**Exercise prompt**: Copy out every line of the data exactly.

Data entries

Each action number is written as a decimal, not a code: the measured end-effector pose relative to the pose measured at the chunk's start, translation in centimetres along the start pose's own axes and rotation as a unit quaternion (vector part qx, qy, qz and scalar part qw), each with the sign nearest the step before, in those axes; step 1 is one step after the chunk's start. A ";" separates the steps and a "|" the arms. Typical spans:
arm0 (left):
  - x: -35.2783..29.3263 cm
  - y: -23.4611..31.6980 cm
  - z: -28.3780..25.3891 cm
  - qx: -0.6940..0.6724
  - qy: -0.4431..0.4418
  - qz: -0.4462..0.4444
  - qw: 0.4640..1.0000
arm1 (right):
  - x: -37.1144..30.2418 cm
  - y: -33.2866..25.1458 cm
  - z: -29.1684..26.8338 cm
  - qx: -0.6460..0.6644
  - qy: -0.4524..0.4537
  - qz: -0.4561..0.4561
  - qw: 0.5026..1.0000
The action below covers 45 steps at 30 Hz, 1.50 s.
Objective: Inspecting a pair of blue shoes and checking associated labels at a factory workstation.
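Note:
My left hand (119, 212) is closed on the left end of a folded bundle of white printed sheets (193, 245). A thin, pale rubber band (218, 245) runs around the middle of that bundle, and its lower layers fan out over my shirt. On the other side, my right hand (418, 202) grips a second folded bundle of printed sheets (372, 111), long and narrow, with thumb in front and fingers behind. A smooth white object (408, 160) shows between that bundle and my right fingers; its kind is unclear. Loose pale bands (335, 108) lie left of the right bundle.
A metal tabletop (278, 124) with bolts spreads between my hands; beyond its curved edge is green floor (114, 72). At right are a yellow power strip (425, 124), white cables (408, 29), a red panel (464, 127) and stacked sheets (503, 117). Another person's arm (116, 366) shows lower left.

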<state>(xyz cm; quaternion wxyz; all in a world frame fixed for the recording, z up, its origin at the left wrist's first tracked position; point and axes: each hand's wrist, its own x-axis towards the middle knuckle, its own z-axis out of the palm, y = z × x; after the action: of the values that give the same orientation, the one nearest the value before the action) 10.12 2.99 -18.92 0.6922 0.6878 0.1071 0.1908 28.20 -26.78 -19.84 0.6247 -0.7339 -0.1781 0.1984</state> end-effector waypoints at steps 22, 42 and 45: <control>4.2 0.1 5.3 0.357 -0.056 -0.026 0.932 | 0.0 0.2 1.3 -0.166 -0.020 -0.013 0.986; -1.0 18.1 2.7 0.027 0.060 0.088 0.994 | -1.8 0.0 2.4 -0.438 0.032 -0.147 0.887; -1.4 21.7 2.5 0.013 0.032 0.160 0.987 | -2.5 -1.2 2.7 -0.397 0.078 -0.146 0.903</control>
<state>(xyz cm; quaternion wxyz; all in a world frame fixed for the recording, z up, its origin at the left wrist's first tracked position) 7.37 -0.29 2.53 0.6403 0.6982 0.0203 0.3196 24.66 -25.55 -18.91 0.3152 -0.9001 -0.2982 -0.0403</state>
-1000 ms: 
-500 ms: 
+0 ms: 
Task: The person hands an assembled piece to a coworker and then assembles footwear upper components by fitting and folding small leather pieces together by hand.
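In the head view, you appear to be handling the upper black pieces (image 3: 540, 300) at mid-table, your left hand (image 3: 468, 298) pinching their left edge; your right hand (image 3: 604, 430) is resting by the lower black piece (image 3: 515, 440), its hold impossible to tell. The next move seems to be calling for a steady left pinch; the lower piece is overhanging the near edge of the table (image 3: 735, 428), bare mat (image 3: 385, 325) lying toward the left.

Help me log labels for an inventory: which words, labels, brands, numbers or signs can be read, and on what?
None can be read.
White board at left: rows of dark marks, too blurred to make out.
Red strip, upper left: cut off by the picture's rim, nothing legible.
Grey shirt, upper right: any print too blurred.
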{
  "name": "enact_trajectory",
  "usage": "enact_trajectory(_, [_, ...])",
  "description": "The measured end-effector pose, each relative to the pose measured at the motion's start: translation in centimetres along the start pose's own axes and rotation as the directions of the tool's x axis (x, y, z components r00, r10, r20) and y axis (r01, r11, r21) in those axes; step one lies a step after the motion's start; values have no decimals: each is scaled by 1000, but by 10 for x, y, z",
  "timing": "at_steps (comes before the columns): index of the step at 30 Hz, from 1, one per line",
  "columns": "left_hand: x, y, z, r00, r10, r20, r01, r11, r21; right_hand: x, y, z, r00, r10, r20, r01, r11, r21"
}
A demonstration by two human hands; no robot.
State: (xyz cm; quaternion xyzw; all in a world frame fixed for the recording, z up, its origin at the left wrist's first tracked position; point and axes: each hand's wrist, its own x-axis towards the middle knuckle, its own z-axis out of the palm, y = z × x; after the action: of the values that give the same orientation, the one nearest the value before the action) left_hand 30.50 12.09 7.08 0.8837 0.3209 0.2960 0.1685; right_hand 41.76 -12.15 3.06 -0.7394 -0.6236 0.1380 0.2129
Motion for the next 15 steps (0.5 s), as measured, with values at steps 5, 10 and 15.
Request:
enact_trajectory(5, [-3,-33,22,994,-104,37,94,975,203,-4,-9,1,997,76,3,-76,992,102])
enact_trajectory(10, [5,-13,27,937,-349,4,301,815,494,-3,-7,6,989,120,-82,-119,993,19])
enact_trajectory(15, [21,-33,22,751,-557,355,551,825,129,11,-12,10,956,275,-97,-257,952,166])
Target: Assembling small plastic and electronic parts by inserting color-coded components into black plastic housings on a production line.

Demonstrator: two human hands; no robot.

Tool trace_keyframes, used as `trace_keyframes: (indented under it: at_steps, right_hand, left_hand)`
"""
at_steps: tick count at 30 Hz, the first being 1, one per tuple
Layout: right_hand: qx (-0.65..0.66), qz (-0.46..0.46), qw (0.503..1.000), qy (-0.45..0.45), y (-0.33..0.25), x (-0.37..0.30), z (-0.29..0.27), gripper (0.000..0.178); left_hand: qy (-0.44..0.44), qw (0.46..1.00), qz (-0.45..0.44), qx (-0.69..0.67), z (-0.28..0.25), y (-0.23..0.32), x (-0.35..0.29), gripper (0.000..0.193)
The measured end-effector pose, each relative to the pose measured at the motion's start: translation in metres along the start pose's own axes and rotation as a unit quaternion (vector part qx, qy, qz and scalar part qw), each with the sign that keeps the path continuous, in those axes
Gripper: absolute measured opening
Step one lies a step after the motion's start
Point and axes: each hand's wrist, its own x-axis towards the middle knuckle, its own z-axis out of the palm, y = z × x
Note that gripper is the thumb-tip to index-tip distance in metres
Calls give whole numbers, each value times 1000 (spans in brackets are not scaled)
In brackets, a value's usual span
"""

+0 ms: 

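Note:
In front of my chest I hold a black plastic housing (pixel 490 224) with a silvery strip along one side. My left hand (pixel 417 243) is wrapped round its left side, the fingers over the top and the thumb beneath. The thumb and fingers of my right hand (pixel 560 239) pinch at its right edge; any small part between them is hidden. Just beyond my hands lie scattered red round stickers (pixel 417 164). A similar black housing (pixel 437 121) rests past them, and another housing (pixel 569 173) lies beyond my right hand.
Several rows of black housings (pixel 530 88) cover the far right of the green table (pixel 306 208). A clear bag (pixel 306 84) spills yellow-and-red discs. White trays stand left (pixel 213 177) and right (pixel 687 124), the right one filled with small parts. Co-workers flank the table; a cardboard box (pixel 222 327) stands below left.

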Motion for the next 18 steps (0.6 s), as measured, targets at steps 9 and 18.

**Response to the exercise**:
Each action number is written as a decimal, not a code: the measured end-effector pose relative to the pose measured at the chunk's start, translation in centimetres along the start pose's own axes and rotation as a unit quaternion (vector part qx, qy, qz and scalar part qw), each with the sign nearest the step before, in those axes; step 1 is one step after the chunk's start. A ";" separates the steps and a "|" the arms. Typical spans:
arm0 (left):
  - x: -35.2783..29.3263 cm
  - y: -23.4611..31.6980 cm
  - z: -28.3780..25.3891 cm
  - qx: -0.6940..0.6724
  - qy: -0.4431..0.4418
  - qz: -0.4462..0.4444
  - qw: 0.4640..1.0000
arm1 (right):
  - x: -37.1144..30.2418 cm
  - y: -33.2866..25.1458 cm
  - z: -29.1684..26.8338 cm
  - qx: -0.6460..0.6644
  - qy: -0.4524..0.4537
  - qz: -0.4561..0.4561
  - qw: 0.5026..1.0000
The action below covers 45 steps at 30 Hz, 1.50 s.
Objective: Inspecting a pair of blue shoes and checking associated labels at a factory workstation.
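Note:
My left hand (119, 212) is closed on the left end of a folded bundle of white printed sheets (193, 245). A thin, pale rubber band (218, 245) runs around the middle of that bundle, and its lower layers fan out over my shirt. On the other side, my right hand (418, 202) grips a second folded bundle of printed sheets (372, 111), long and narrow, with thumb in front and fingers behind. A smooth white object (408, 160) shows between that bundle and my right fingers; its kind is unclear. Loose pale bands (335, 108) lie left of the right bundle.
A metal tabletop (278, 124) with bolts spreads between my hands; beyond its curved edge is green floor (114, 72). At right are a yellow power strip (425, 124), white cables (408, 29), a red panel (464, 127) and stacked sheets (503, 117). Another person's arm (116, 366) shows lower left.
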
<state>(xyz cm; quaternion wxyz; all in a world frame fixed for the recording, z up, its origin at the left wrist's first tracked position; point and axes: each hand's wrist, its own x-axis towards the middle knuckle, its own z-axis out of the palm, y = z × x; after the action: of the values that give the same orientation, the one nearest the value before the action) 10.12 2.99 -18.92 0.6922 0.6878 0.1071 0.1908 28.20 -26.78 -19.84 0.6247 -0.7339 -0.1781 0.1984</state> end-effector waypoints at steps 22, 42 and 45: <control>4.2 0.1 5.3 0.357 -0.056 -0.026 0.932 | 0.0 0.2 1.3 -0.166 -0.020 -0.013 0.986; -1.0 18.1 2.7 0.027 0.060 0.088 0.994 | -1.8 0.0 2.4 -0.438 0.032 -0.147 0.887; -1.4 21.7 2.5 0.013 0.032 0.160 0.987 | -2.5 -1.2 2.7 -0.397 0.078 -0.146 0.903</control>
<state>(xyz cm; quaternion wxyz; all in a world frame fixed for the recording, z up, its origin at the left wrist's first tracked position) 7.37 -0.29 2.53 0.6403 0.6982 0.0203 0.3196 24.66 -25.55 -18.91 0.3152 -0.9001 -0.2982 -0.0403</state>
-1000 ms: 
-500 ms: 
+0 ms: 
Task: The person hands an assembled piece to a coworker and then assembles footwear upper components by fitting and folding small leather pieces together by hand.
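In the head view, you appear to be handling the upper black pieces (image 3: 540, 300) at mid-table, your left hand (image 3: 468, 298) pinching their left edge; your right hand (image 3: 604, 430) is resting by the lower black piece (image 3: 515, 440), its hold impossible to tell. The next move seems to be calling for a steady left pinch; the lower piece is overhanging the near edge of the table (image 3: 735, 428), bare mat (image 3: 385, 325) lying toward the left.

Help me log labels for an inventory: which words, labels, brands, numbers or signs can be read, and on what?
None can be read.
White board at left: rows of dark marks, too blurred to make out.
Red strip, upper left: cut off by the picture's rim, nothing legible.
Grey shirt, upper right: any print too blurred.
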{
  "name": "enact_trajectory",
  "usage": "enact_trajectory(_, [_, ...])",
  "description": "The measured end-effector pose, each relative to the pose measured at the motion's start: translation in centimetres along the start pose's own axes and rotation as the directions of the tool's x axis (x, y, z components r00, r10, r20) and y axis (r01, r11, r21) in those axes; step one lies a step after the motion's start; values have no decimals: each is scaled by 1000, but by 10 for x, y, z",
  "timing": "at_steps (comes before the columns): index of the step at 30 Hz, from 1, one per line",
  "columns": "left_hand: x, y, z, r00, r10, r20, r01, r11, r21; right_hand: x, y, z, r00, r10, r20, r01, r11, r21"
}
A demonstration by two human hands; no robot.
State: (xyz cm; quaternion xyzw; all in a world frame fixed for the recording, z up, its origin at the left wrist's first tracked position; point and axes: each hand's wrist, its own x-axis towards the middle knuckle, its own z-axis out of the palm, y = z × x; after the action: of the values that give the same orientation, the one nearest the value before the action) left_hand 30.50 12.09 7.08 0.8837 0.3209 0.2960 0.1685; right_hand 41.76 -12.15 3.06 -0.7394 -0.6236 0.1380 0.2129
Motion for the next 15 steps (0.5 s), as measured, with values at steps 5, 10 and 15.
Request:
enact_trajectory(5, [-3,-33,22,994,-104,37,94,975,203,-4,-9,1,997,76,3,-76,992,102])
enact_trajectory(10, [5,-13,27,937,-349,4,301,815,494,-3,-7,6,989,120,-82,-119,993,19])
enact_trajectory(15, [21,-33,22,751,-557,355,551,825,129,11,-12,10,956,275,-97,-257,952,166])
Target: Assembling small plastic and electronic parts by inserting color-coded components into black plastic housings on a production line.

Demonstrator: two human hands; no robot.

Tool trace_keyframes, used as `trace_keyframes: (indented under it: at_steps, right_hand, left_hand)`
"""
at_steps: tick count at 30 Hz, the first being 1, one per tuple
Layout: right_hand: qx (-0.65..0.66), qz (-0.46..0.46), qw (0.503..1.000), qy (-0.45..0.45), y (-0.33..0.25), x (-0.37..0.30), z (-0.29..0.27), gripper (0.000..0.178); left_hand: qy (-0.44..0.44), qw (0.46..1.00), qz (-0.45..0.44), qx (-0.69..0.67), z (-0.28..0.25), y (-0.23..0.32), x (-0.35..0.29), gripper (0.000..0.193)
The measured end-effector pose, each relative to the pose measured at the motion's start: translation in metres along the start pose's own axes and rotation as a unit quaternion (vector part qx, qy, qz and scalar part qw), each with the sign that keeps the path continuous, in those axes
Gripper: absolute measured opening
Step one lies a step after the motion's start
Point and axes: each hand's wrist, its own x-axis towards the middle knuckle, its own z-axis out of the palm, y = z × x
Note that gripper is the thumb-tip to index-tip distance in metres
Calls give whole numbers, each value times 1000 (spans in brackets are not scaled)
In brackets, a value's usual span
"""

+0 ms: 

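Note:
In front of my chest I hold a black plastic housing (pixel 490 224) with a silvery strip along one side. My left hand (pixel 417 243) is wrapped round its left side, the fingers over the top and the thumb beneath. The thumb and fingers of my right hand (pixel 560 239) pinch at its right edge; any small part between them is hidden. Just beyond my hands lie scattered red round stickers (pixel 417 164). A similar black housing (pixel 437 121) rests past them, and another housing (pixel 569 173) lies beyond my right hand.
Several rows of black housings (pixel 530 88) cover the far right of the green table (pixel 306 208). A clear bag (pixel 306 84) spills yellow-and-red discs. White trays stand left (pixel 213 177) and right (pixel 687 124), the right one filled with small parts. Co-workers flank the table; a cardboard box (pixel 222 327) stands below left.
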
Motion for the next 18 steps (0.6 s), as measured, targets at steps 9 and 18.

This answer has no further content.